According to the new study, published in the journal Pediatrics, nearly a quarter of all high school seniors had exposure to prescription opioids, either because they were under a doctor's care or because they took someone else's medicines.

"These exposures can lead to future use of illegal substances; almost 80 percent of new heroin users have previously used opioid pain medications," the report says.

Even the seemingly good news in the report was relative. While overall opioid exposures by children climbed 86 percent from 2000 to 2009, episodes declined afterward. The exceptions were an uptick in exposures to buprenorphine, an opioid medication used to treat opioid addiction. Nearly 90 percent of those reports pertained to children 5 or under. The rate of suspected suicide by teenagers from 2000 through 2015 increased almost 53 percent, according to the study.

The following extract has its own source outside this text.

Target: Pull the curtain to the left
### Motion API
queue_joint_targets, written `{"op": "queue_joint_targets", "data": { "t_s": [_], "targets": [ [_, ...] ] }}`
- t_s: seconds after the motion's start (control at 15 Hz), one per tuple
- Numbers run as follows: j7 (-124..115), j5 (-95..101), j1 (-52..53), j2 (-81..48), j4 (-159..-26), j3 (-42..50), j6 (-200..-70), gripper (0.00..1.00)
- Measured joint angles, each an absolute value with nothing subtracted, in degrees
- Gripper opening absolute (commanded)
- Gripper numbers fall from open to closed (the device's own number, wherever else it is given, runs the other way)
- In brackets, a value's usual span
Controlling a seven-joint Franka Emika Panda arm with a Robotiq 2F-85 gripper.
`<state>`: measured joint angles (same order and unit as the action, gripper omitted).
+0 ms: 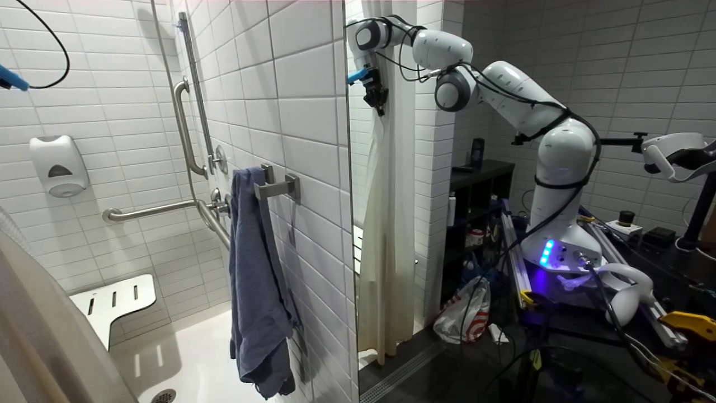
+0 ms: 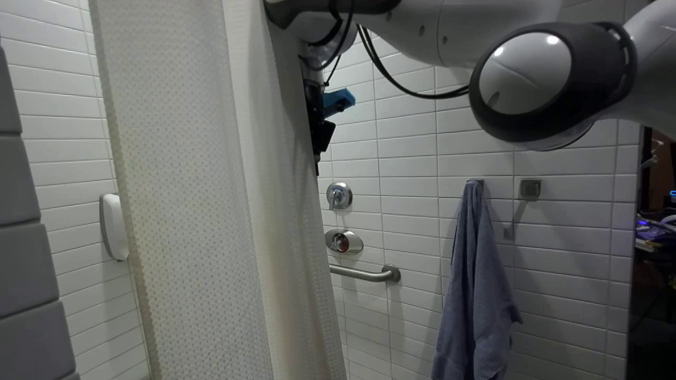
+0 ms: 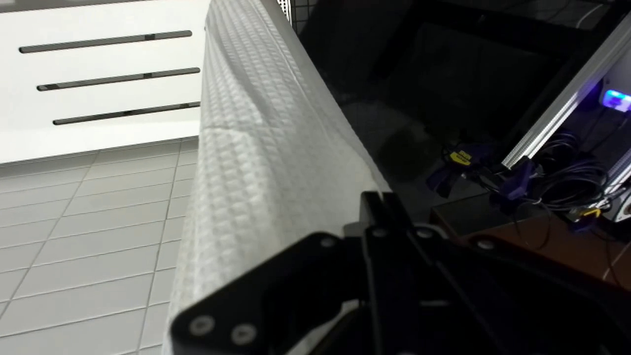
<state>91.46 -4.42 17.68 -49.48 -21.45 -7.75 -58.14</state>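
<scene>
The curtain [image 2: 185, 200] is tall, off-white fabric with long vertical folds. It hangs left of centre in an exterior view. In another exterior view it shows at the left foreground [image 1: 45, 336], and again in what looks like a mirror. My gripper [image 2: 317, 164] is at its right edge, high up, pointing down and partly hidden by the fabric. In the wrist view the gripper [image 3: 380, 195] is shut, with a thin white strip of the curtain [image 3: 276, 162] between the fingertips. The fabric runs down and away from the fingers.
A blue-grey towel [image 1: 260, 285] hangs on a wall hook. Steel grab bars [image 1: 182, 123], a soap dispenser [image 1: 59, 168] and a slotted shower seat [image 1: 112, 302] are in the shower. Shower valves [image 2: 339, 196] are on the tiled wall beyond the curtain edge.
</scene>
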Motion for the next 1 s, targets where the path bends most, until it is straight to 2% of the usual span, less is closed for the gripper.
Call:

Osterhoudt added a caution to the report's findings of a decline. "When we look at ER visits, we haven't necessarily seen the decline since 2009," he said.

The data regarding teenagers could be undercounts, he suggested. Teenagers are less likely than adults to report problems regarding a drug. Emergency rooms, overburdened with cases, may not report every incident, he said.

The largest share of  children 5 or younger who took the opioids got into medicines stored within their sight, while about 14 percent found medicine inappropriately stored and a little more than 13 percent got the drugs from a woman's purse.

"Greater efforts are needed to prevent opioid exposure to children of all ages," the report said.